[Dataset excerpts]
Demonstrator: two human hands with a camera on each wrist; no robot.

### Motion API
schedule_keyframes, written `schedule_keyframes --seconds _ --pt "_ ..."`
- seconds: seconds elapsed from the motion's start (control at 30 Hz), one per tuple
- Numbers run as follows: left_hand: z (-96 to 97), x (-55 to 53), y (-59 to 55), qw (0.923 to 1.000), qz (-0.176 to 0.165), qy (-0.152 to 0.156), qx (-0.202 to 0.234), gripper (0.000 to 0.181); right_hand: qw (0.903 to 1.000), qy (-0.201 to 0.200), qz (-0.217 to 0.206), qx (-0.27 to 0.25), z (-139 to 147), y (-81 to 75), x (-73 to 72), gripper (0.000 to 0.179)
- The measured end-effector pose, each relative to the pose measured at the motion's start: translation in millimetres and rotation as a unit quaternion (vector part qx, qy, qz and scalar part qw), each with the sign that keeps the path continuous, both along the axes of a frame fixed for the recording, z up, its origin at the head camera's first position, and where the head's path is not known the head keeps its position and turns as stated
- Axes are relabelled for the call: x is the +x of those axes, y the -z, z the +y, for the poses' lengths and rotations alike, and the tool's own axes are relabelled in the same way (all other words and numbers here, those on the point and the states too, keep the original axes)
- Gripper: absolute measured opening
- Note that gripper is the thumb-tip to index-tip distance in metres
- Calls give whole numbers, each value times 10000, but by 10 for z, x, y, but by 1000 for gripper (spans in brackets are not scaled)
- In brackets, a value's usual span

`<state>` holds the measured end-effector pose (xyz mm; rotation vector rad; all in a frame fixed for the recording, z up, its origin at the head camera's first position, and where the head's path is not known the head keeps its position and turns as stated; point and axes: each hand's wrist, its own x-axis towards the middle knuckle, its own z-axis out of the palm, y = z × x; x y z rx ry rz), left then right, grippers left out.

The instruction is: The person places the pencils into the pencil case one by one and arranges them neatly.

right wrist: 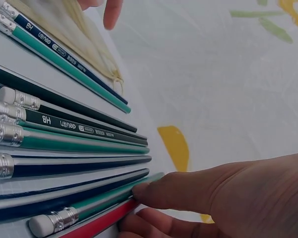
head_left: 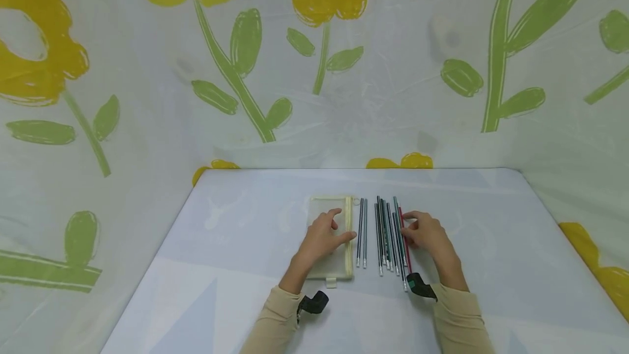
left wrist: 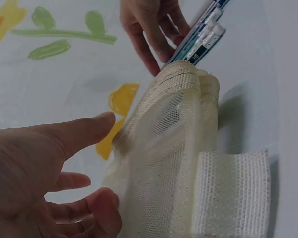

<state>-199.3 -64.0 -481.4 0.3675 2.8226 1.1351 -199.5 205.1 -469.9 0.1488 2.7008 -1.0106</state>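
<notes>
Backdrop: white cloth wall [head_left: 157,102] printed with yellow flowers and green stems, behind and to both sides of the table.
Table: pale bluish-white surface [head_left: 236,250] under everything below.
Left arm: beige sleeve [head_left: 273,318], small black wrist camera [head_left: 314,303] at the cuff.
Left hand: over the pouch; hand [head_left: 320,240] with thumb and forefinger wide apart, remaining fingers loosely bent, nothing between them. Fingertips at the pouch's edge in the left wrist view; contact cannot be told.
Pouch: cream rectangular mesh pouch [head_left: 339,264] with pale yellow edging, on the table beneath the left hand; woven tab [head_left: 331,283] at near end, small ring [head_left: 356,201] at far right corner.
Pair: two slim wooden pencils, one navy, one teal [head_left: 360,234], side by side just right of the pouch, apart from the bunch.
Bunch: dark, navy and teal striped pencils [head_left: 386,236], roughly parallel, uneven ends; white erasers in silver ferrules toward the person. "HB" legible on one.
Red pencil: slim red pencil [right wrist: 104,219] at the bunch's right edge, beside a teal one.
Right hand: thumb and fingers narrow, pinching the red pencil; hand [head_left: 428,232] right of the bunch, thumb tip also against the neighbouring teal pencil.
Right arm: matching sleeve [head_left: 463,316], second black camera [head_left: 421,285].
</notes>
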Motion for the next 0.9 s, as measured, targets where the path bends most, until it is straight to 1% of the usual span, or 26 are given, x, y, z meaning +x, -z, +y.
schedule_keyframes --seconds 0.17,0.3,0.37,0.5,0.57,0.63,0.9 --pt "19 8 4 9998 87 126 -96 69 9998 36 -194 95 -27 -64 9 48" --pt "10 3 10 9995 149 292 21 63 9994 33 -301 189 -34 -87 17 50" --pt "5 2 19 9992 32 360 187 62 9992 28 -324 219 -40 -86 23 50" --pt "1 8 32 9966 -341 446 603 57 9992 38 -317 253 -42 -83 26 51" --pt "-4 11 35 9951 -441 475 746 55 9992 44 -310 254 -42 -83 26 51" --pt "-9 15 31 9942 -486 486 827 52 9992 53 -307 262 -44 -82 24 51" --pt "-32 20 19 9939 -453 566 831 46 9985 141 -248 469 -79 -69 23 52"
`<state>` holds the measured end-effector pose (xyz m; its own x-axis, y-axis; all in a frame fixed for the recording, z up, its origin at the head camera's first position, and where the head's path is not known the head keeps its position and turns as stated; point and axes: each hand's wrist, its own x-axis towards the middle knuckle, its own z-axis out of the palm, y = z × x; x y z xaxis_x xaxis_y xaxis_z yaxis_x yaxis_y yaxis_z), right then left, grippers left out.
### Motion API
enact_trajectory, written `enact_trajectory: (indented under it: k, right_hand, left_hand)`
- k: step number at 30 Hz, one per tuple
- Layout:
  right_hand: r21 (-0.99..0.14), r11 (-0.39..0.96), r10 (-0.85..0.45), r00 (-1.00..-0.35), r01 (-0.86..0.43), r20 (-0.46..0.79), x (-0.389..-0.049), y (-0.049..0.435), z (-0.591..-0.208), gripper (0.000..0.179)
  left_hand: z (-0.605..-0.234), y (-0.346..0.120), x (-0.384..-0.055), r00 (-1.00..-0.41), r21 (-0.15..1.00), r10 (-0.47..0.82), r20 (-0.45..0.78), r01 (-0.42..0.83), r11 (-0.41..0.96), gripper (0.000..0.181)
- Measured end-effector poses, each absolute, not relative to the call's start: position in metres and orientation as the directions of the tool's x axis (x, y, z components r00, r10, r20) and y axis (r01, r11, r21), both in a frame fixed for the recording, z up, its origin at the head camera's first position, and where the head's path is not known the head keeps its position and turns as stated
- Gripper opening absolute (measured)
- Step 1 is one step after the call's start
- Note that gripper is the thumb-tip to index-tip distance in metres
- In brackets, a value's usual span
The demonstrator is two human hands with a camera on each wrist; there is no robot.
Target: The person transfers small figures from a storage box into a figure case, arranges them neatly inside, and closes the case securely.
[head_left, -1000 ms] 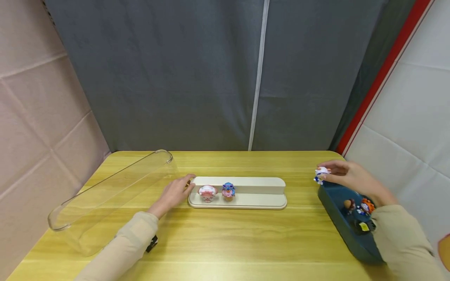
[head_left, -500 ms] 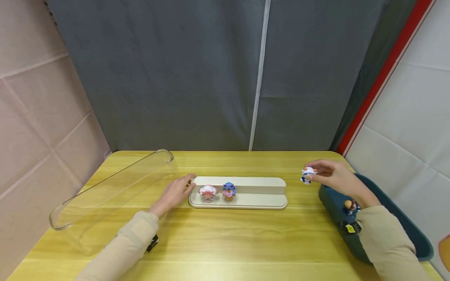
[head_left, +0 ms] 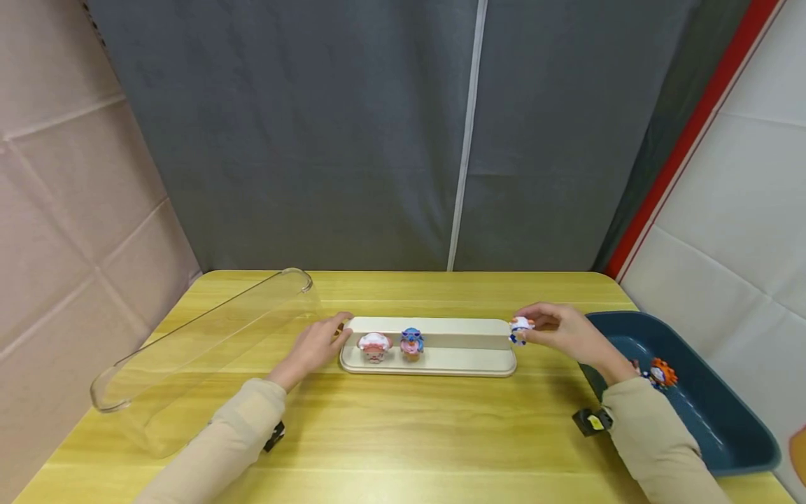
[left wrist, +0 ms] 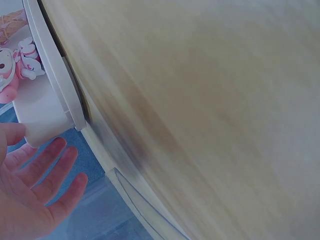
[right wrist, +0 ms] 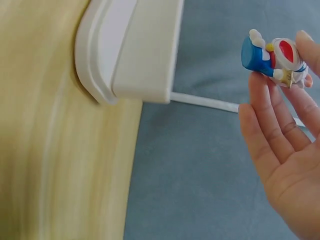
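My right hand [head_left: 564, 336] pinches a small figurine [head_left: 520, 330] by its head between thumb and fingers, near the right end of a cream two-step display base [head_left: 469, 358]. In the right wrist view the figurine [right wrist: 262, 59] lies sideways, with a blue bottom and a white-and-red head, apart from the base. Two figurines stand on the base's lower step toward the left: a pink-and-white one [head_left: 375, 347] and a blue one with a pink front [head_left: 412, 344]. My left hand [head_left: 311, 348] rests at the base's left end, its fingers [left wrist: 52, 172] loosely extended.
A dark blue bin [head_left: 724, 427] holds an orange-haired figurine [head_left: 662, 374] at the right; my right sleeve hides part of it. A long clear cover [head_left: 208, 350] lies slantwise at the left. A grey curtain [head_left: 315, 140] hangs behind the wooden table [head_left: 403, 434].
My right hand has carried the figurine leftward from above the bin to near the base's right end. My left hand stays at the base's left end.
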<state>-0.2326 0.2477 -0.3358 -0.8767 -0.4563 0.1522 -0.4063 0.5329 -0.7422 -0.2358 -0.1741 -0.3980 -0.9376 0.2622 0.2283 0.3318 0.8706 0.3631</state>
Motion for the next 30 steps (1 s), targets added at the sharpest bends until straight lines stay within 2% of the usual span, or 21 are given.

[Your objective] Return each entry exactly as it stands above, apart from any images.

[Reply]
Demonstrator: two human hands with a camera on each wrist; no robot.

### Motion API
schedule_keyframes, written `schedule_keyframes --seconds _ --pt "_ ..."`
- seconds: seconds elapsed from the motion's start (control at 30 Hz), one per tuple
- Numbers run as follows: left_hand: z (-96 to 97), x (-55 to 53), y (-59 to 55), qw (0.923 to 1.000), qz (-0.176 to 0.165), qy (-0.152 to 0.156), qx (-0.202 to 0.234), gripper (0.000 to 0.181); right_hand: qw (0.903 to 1.000), qy (-0.201 to 0.200), qz (-0.217 to 0.206), qx (-0.27 to 0.25), z (-139 to 147), y (-81 to 75), x (-73 to 72), gripper (0.000 to 0.179)
- The measured end-effector pose, each relative to the pose measured at the motion's start: translation in millimetres and rotation as a unit quaternion (vector part qx, qy, qz and scalar part qw), each with the sign that keeps the path continuous, both along the axes of a frame fixed for the recording, z up, its origin at the head camera's first position, and where the head's path is not known the head keeps its position and turns as stated
- Axes are relabelled for the call: x is the +x of those axes, y the -z, z the +y, for the poses' lengths and rotations alike, and the tool's own axes are relabelled in the same way (all other words and numbers here, those on the point and the states too, keep the original axes)
- Gripper: absolute measured opening
- Note that gripper is the thumb-tip to index-tip distance in metres
- Calls give whole numbers, each value times 10000, but by 10 for z, x, y, but by 1000 for gripper (spans in brackets are not scaled)
- In brackets, a value's usual span

`<state>` holds the measured end-effector pose (xyz mm; rotation vector rad; all in a frame fixed for the recording, z up, its origin at the head camera's first position, and where the head's path is not known the head keeps its position and turns as stated; point and axes: each hand's wrist, its own x-axis towards the middle knuckle, its own z-axis out of the palm, y = z × x; x y z rx ry rz), left then right, grippers left out.

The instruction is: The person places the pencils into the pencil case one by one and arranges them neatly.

right wrist: 
head_left: 
left wrist: 

<state>-199.3 -64.0 -481.4 0.3675 2.8226 1.1351 -199.5 205.1 -469.9 0.1488 2.7008 -1.0106</state>
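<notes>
Backdrop: white cloth wall [head_left: 157,102] printed with yellow flowers and green stems, behind and to both sides of the table.
Table: pale bluish-white surface [head_left: 236,250] under everything below.
Left arm: beige sleeve [head_left: 273,318], small black wrist camera [head_left: 314,303] at the cuff.
Left hand: over the pouch; hand [head_left: 320,240] with thumb and forefinger wide apart, remaining fingers loosely bent, nothing between them. Fingertips at the pouch's edge in the left wrist view; contact cannot be told.
Pouch: cream rectangular mesh pouch [head_left: 339,264] with pale yellow edging, on the table beneath the left hand; woven tab [head_left: 331,283] at near end, small ring [head_left: 356,201] at far right corner.
Pair: two slim wooden pencils, one navy, one teal [head_left: 360,234], side by side just right of the pouch, apart from the bunch.
Bunch: dark, navy and teal striped pencils [head_left: 386,236], roughly parallel, uneven ends; white erasers in silver ferrules toward the person. "HB" legible on one.
Red pencil: slim red pencil [right wrist: 104,219] at the bunch's right edge, beside a teal one.
Right hand: thumb and fingers narrow, pinching the red pencil; hand [head_left: 428,232] right of the bunch, thumb tip also against the neighbouring teal pencil.
Right arm: matching sleeve [head_left: 463,316], second black camera [head_left: 421,285].
</notes>
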Motion for the next 0.9 s, as measured, targets where the path bends most, until it is straight to 1% of the usual span, or 26 are given, x, y, z meaning +x, -z, +y.
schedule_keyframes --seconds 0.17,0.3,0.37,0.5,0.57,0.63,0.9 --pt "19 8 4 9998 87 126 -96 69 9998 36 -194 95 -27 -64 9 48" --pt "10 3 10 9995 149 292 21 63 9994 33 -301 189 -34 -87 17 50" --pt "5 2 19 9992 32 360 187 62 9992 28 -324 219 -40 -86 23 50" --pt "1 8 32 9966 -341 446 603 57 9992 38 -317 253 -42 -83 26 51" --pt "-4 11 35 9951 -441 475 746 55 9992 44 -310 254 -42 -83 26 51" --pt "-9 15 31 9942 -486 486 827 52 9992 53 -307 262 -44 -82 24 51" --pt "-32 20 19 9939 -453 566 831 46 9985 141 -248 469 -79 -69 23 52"
`<state>` holds the measured end-effector pose (xyz m; its own x-axis, y-axis; all in a frame fixed for the recording, z up, its origin at the head camera's first position, and where the head's path is not known the head keeps its position and turns as stated; point and axes: each hand's wrist, its own x-axis towards the middle knuckle, its own z-axis out of the palm, y = z × x; x y z xaxis_x xaxis_y xaxis_z yaxis_x yaxis_y yaxis_z), right then left, grippers left out.
### Motion API
enact_trajectory, written `enact_trajectory: (indented under it: k, right_hand, left_hand)`
- k: step number at 30 Hz, one per tuple
- Layout:
  right_hand: r21 (-0.99..0.14), r11 (-0.39..0.96), r10 (-0.85..0.45), r00 (-1.00..-0.35), r01 (-0.86..0.43), r20 (-0.46..0.79), x (-0.389..-0.049), y (-0.049..0.435), z (-0.591..-0.208), gripper (0.000..0.179)
  left_hand: z (-0.605..-0.234), y (-0.346..0.120), x (-0.384..-0.055), r00 (-1.00..-0.41), r21 (-0.15..1.00), r10 (-0.47..0.82), r20 (-0.45..0.78), r01 (-0.42..0.83), r11 (-0.41..0.96), gripper (0.000..0.181)
- Measured end-effector poses, each absolute, not relative to the call's start: position in metres and orientation as the directions of the tool's x axis (x, y, z components r00, r10, r20) and y axis (r01, r11, r21), both in a frame fixed for the recording, z up, its origin at the head camera's first position, and where the head's path is not known the head keeps its position and turns as stated
- Gripper opening absolute (measured)
- Step 1 is one step after the call's start
- Note that gripper is the thumb-tip to index-tip distance in metres
- In brackets, a value's usual span
The demonstrator is two human hands with a camera on each wrist; there is no robot.
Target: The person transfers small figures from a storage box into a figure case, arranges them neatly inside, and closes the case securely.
[head_left, -1000 ms] 
[head_left, -500 ms] 
[head_left, +0 ms] 
[left wrist, +0 ms] 
[right wrist, +0 ms] 
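My right hand [head_left: 564, 336] pinches a small figurine [head_left: 520, 330] by its head between thumb and fingers, near the right end of a cream two-step display base [head_left: 469, 358]. In the right wrist view the figurine [right wrist: 262, 59] lies sideways, with a blue bottom and a white-and-red head, apart from the base. Two figurines stand on the base's lower step toward the left: a pink-and-white one [head_left: 375, 347] and a blue one with a pink front [head_left: 412, 344]. My left hand [head_left: 311, 348] rests at the base's left end, its fingers [left wrist: 52, 172] loosely extended.
A dark blue bin [head_left: 724, 427] holds an orange-haired figurine [head_left: 662, 374] at the right; my right sleeve hides part of it. A long clear cover [head_left: 208, 350] lies slantwise at the left. A grey curtain [head_left: 315, 140] hangs behind the wooden table [head_left: 403, 434].
My right hand has carried the figurine leftward from above the bin to near the base's right end. My left hand stays at the base's left end.
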<state>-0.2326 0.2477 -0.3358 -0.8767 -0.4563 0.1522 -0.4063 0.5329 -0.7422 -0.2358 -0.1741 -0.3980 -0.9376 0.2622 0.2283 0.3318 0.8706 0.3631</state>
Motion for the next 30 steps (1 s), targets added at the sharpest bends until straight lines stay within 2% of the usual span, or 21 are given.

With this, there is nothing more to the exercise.